07/12/12 à 22:03 - Mise à jour à 22:03

Source: Le Vif

Des manifestants protestant contre le président égyptien Mohamed Morsi ont franchi vendredi une barrière de fils barbelés érigée devant le palais présidentiel au Caire, mais des soldats les ont empêchés d'entrer dans le complexe. Plus de 10.000 personnes s'étaient réunies sur une place devant le palais, où des chars sont déployés. Certains ont tagué des graffitis sur des murs extérieurs du palais, proclamant "Dégage" à l'encontre du président islamiste.

Egypte: des manifestants ont franchi une barrière près de la présidence

© reuters

Aucune violence n'a été signalée mais la tension était palpable alors que des affrontements entre pro et anti-Morsi au même endroit ont fait sept morts et plus de 600 blessés dans la nuit de mercredi à jeudi.

Plusieurs chars de l'armée étaient stationnés sur la place et aux alentours mais les soldats n'ont fait aucun geste en direction des protestataires, certains d'entre eux montant sur les chars pour fraterniser avec les militaires.

La foule a aussi scandé "Nous voulons voir la chute du régime", un slogan très populaire lors de la révolte qui a provoqué la chute du président Hosni Moubarak en février 2011.

Certains manifestants ont encore traité M. Morsi de "mouton", l'accusant d'être inféodé aux Frères musulmans, le mouvement dont il est issu.

Les protestataires demandent l'annulation du décret du 22 novembre par lequel le président a considérablement élargi ses pouvoirs, et du référendum prévu le 15 décembre sur un projet de Constitution qui divise le pays.

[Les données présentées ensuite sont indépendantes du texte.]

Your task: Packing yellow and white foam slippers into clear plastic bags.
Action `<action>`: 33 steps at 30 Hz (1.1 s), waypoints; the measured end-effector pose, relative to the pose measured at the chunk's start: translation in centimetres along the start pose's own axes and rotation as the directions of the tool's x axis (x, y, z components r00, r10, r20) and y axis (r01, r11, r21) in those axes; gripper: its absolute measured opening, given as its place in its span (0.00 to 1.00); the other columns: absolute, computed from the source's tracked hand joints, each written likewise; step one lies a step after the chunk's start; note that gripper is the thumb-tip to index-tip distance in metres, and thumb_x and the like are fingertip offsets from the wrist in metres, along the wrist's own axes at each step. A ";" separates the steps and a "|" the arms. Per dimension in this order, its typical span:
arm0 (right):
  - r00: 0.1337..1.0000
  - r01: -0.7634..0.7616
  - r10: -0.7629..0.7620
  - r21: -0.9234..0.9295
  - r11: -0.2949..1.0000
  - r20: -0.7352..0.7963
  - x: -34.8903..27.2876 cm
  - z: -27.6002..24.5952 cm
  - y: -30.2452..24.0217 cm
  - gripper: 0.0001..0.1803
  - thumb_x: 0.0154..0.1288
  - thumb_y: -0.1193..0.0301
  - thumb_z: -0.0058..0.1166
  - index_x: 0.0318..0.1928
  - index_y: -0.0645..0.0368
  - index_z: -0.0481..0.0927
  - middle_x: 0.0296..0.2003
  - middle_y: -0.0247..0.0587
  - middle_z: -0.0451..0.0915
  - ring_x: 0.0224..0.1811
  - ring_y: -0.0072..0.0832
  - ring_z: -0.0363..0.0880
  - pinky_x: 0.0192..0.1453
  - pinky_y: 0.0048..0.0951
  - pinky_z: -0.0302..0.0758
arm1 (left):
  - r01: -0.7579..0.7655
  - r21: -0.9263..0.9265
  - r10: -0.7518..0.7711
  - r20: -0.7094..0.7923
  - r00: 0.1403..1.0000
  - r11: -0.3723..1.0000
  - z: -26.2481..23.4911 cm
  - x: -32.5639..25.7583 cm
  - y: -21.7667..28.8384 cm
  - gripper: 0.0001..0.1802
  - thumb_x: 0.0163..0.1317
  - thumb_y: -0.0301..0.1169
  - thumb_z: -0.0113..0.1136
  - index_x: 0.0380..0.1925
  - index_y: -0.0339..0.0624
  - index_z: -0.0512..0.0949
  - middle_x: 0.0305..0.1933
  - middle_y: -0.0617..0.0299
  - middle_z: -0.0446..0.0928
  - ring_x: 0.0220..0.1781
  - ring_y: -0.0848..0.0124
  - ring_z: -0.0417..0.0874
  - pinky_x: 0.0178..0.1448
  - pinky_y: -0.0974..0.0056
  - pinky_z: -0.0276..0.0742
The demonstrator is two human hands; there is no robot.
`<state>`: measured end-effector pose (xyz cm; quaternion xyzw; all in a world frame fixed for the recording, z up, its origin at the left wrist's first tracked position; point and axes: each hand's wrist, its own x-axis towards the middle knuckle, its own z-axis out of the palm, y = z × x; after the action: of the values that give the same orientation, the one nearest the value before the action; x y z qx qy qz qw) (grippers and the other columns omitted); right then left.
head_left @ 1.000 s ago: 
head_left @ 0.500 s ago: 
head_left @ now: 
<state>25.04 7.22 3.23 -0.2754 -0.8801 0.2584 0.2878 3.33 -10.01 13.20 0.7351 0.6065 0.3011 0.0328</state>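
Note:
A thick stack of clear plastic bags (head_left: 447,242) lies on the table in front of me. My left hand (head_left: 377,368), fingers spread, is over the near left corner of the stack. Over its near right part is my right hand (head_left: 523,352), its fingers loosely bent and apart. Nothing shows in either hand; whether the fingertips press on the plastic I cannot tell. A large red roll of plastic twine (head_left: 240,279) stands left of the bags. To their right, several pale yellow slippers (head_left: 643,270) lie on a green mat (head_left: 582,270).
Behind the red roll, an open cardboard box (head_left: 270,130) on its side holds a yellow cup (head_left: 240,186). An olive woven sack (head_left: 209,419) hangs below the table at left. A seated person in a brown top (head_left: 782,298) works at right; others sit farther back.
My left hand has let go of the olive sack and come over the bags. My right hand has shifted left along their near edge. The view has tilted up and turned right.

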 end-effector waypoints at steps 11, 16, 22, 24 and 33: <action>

Morsi prêt à reporter le référendum, sous conditions (vice-président)

Le président égyptien Mohamed Morsi "pourrait accepter de reporter le référendum" sur le projet de Constitution qui divise le pays s'il a l'assurance que ce report ne rendra pas le texte caduc, a déclaré vendredi le vice-président Mahmoud Mekki. M. Morsi est prêt à considérer un report du référendum si l'opposition garantit qu'elle ne remettra pas en cause la consultation à venir sur le motif que le scrutin doit se tenir, selon la loi, deux semaines après la présentation du texte au chef de l'Etat, a expliqué M. Mekki.